Nothing magical here - and in a single process environment, there isn't much that could go wrong. After calling /set, subsequent calls return the process ID.

However, this clearly doesn't scale - since if we scale out our web server with multiple --workers or across several hosts, we will end up with a different results for /get depending on which process/host the request lands on. Not a big deal for this trivial program, but imagine if the state we cared about was rate limits of a customer - ouch.

Let's take a look at some general approaches to solve this problem...

Sharing State Using a Database

We can of course use a 3rd party or locally hosted key-value store to persist and retrieve our values.

This will work fine. In many cases though, this is overkill. You may not want to persist your values indefinitely, and you may not care about strong ACID properties that - while great features of many database solutions - come with cost and performance penalties.

If the state changes infrequently, you may be tempted to just add caching with long TTLs to the instances - but this comes with a delay in state change propagation that you may not be able to tolerate.

The next solution addresses the consistency problem in a different way.

Sharing State Using Events

Imagine we know a-priori that for every 1 set there will be 10000 get requests for our state. In that case we might be inclined to use an event based system. We still store our state in local memory, but we set up producers, consumers, and an event queue to push updates and synchronize our state across our fleet.

Of course, there will some convergence delay for our state, but it's a design option that can be very effective if state changes very infrequently, but still needs to have minimal propagation delay.

Sharing State Using Gossip

This is similar to the event based approach, except peer-to-peer gossip is used instead of a separate event queue.

This approach is simple in the sense that you don't need to introduce any additional infrastructure. You may have a tough time reasoning about your system's properties though - since it is not as intuitive what your convergence will be. Nevertheless, this solution is typically highly performant since there are no synchronous non-local state queries in the critical path of requests.

This approach has higher implementation complexity than the others.

Using an In-Memory Distributed Cache

Alright, this is the one we are going to be building - since in practice it tends to be a really effective solution that can suit most implementations.

Redis is a great choice for this - since you can more or less use a Python dict mental model when working with it. Redis provides no consistency guarantees though - so design your application accordingly (more on that later).

A Simple Redis State Sharing Application

Finally, some code to look at.

With a couple of small changes - we have swapped out our Python dictionary with a local Redis instance. Now, multiple application processes on our local machine will share state via the Redis instance.

Seems trivial - but its a powerful tool that can be used to implement all of the functionality needed to run applications at virtually any scale.

Improve Performance

While highly performant in its own right - there are some quick ways to improve the performance of this approach. In particular, you may find that network calls to a remote Redis cluster is the bottleneck in your application.

  • Use caching - easiest to implement with the obvious consistency tradeoff
  • Refresh state in a background thread - more complex than caching but reduces high percentile latency issues.
  • Use server side lua scripts to implement business logic - a powerful Redis feature that eliminates most network calls.

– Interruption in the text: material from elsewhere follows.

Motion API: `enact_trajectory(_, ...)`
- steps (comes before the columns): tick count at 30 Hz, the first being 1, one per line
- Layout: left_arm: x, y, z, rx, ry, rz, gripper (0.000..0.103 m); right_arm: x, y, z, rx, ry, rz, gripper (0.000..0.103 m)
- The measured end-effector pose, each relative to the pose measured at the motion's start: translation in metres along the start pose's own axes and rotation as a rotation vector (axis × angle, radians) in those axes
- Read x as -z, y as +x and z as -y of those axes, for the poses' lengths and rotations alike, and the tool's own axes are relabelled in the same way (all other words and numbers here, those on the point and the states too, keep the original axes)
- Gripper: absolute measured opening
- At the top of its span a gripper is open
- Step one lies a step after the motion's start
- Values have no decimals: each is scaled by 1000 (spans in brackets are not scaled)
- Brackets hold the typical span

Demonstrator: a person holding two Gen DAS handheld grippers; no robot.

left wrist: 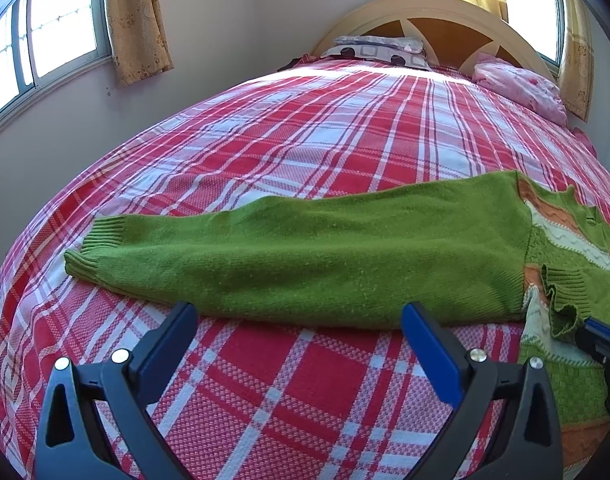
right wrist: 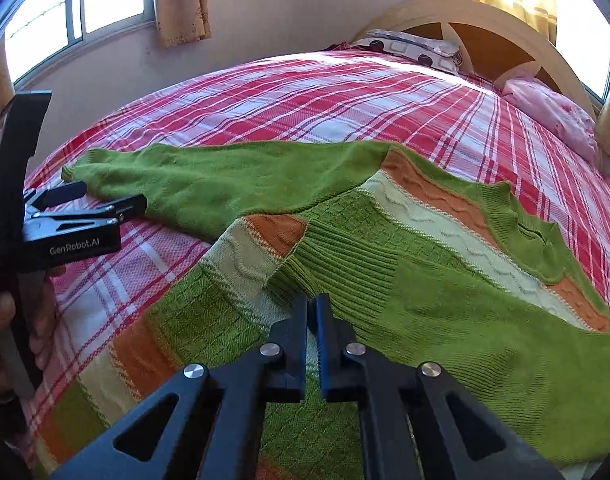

There are tradeoffs to these approaches, and often you will end up with your shared state being an approximation of the actual system state, which brings us to our next point...

Design for the approximate

The problem with a house of cards is that the design specification is extraordinarily specific. Any inaccuracies the implementation (i.e. you assembling it) or spontaneous events during operations (i.e. once its standing) are enough to ruin the system.

When we build software, especially software that is distributed or parallel, it is important for our functionality (the specification) to be resilient for situations when things don't go quite as expected.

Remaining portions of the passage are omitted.